Ellos con las camisas bordadas, yo en vaqueros.

Se pusieron a hablar de balances, presupuestos y recursos («recursos», por cierto, significa personas para esta gente sin alma y para algún otro sinsorga que me he cruzado más tarde) y, en algún momento, dijeron algo demasiado estúpido.

Interrumpí y noté que, en el centro de la mesa, un hombre con cara de obispo (lo digo sin acritud anticlerical, pero era coloradote y tenía las mejillas húmedas, como yo me imagino a los obispos antiguos después del chocolate, los picatostes y lo demás) se giraba hacia mí y sonreía para sí.

En realidad, me miraron todos, y yo pensé que era sólo la extrañeza de oír un poco de sensatez y un campo semántico sencillo y comprensible que no incluía aquello de la «sensibilidad de la cuenta de resultados» y el «amueblamiento del balance».
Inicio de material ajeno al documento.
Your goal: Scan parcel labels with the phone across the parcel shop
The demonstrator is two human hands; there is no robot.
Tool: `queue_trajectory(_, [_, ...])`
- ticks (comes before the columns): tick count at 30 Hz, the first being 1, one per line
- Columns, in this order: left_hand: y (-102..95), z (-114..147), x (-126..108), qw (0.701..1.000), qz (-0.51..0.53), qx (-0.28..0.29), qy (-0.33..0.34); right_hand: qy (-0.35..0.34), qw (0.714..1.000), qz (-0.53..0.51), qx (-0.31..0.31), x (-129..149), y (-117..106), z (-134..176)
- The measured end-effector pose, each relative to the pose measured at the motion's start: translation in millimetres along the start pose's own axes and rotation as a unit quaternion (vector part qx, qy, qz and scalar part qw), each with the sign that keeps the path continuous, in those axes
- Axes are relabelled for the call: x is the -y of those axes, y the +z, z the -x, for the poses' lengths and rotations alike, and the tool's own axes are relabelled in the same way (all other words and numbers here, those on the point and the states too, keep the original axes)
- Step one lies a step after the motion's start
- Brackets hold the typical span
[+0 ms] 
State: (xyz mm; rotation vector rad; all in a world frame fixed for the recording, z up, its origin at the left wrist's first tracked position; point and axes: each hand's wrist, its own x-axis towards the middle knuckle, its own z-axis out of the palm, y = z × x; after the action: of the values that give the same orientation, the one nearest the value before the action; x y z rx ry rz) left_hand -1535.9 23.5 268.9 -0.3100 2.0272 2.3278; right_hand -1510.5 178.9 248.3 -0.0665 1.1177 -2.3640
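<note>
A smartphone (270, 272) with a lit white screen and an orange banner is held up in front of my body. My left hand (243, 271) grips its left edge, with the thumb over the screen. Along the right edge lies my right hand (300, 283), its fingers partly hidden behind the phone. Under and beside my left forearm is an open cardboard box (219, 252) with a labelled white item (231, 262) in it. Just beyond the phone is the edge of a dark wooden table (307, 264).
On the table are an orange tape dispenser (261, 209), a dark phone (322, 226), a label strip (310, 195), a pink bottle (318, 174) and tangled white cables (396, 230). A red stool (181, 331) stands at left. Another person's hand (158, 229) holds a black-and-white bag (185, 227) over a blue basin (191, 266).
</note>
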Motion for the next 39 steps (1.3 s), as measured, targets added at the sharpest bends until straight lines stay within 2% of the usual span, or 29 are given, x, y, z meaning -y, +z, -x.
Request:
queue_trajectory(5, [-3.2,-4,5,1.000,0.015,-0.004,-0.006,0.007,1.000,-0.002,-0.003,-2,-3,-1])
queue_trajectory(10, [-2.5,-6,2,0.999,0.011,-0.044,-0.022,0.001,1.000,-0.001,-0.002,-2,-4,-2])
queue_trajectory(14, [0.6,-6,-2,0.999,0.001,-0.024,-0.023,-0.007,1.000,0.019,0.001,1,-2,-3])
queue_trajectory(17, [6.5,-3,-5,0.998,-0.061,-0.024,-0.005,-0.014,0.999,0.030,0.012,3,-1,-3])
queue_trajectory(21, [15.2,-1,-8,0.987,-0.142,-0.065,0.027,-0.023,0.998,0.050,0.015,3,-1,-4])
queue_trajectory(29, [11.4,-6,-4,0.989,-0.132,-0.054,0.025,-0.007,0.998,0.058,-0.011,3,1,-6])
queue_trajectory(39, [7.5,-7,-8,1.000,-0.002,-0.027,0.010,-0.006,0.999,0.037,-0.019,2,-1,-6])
Pero acabó la reunión y el obispo me agarró del brazo. Miré a mi jefe y se encogió de hombros en un gesto de disculpa que no quise o no supe interpretar.

—Tú te vienes conmigo —dijo el obispo.

Y me metió en un ascensor que tenía bloqueado para su uso exclusivo (bloqueado y con ascensorista propio, por si no sabía apretar un botón, supongo) y me preguntó:

—¿Quién eres?

—Micaela. Micaela Salazar. La directora de…

—Vale, la periodista. Ya sé quién.

Y entonces me dio dos besos tipo Lucho, dos besos no solicitados ni deseados; dos besos nada educados de esos que resbalan hasta la boca y te dejan mal cuerpo y mala conciencia. Y asco, y rabia, y culpa, e impotencia.